Career highlights and awards
- College World Series Most Outstanding Player (2005);

= Jonah Nickerson =

American baseball player

Jonah S. Nickerson (born March 9, 1985) is an American former professional baseball pitcher. Nickerson won the 2006 College World Series while playing for the Oregon State Beavers and was named the tournament's Most Outstanding Player.

==Early life==
Although born in Wyoming, Nickerson grew up in Oregon City, Oregon, and played prep baseball there. He lettered 3 times in baseball and held a successful career at Oregon City.
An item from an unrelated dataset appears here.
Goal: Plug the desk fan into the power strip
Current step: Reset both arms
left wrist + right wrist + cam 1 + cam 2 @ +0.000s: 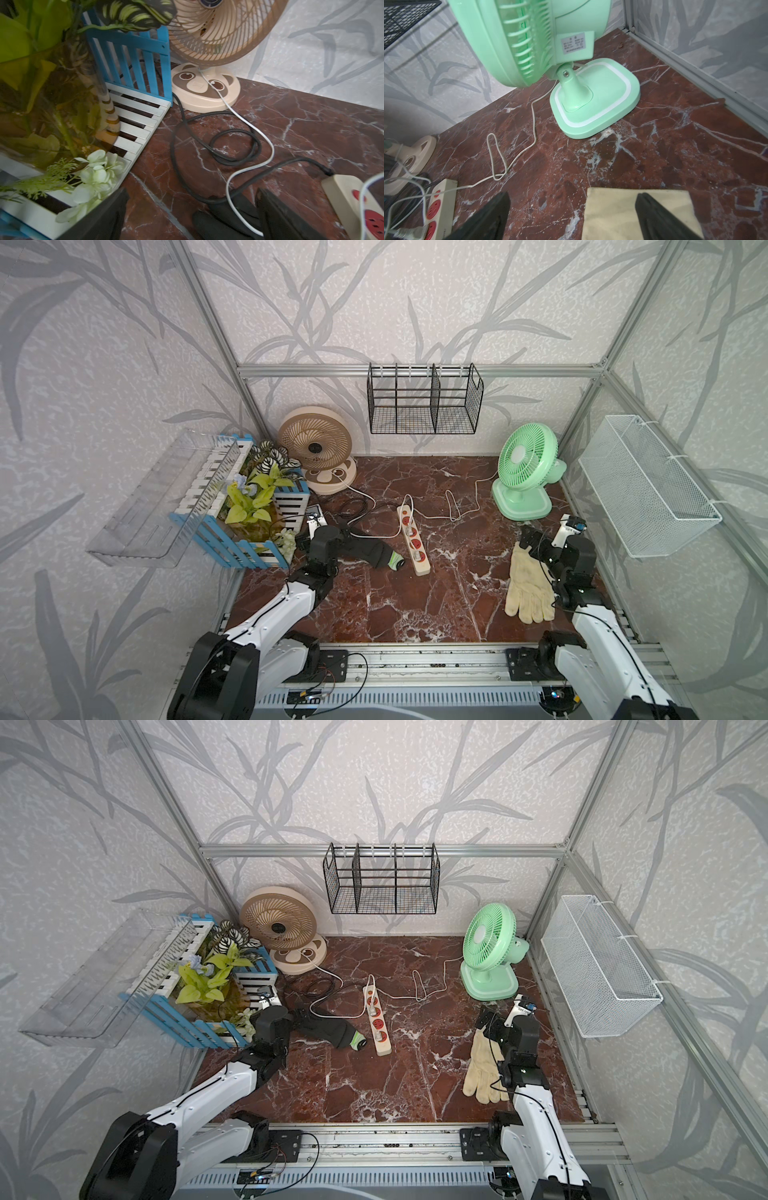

He graduated from Oregon City High School in 2003. At a local rally in Oregon City on July 7, 2006, Nickerson was honored with the keys to the city by Mayor Alice Norris, who also proclaimed July 7 as "Jonah Nickerson Day".

==College career==
A 6'1", 190 lb right-hander, Nickerson posted a record of 13–4 during the 2006 season, including three games (two victories and one no-decision) during the College World Series; one of them, a victory against Rice University which qualified the Beavers for the Finals, came on two days' rest. His earned run average (ERA) for the regular season was 2.50. He was named an All-American in both 2005 and 2006.

==Professional career==
Jonah was selected by the Detroit Tigers in the 7th round of the 2006 Major League Baseball draft. In 2006, he made five appearances with the short season Class A Oneonta Tigers of the New York–Penn League. During the 2009 season he was a starting pitcher for the Tigers Class AA affiliate Erie SeaWolves of the Eastern League.

On March 11, 2010, Nickerson retired from baseball.

Currently pitches for Texas Blacksox 8U in Aledo, TX.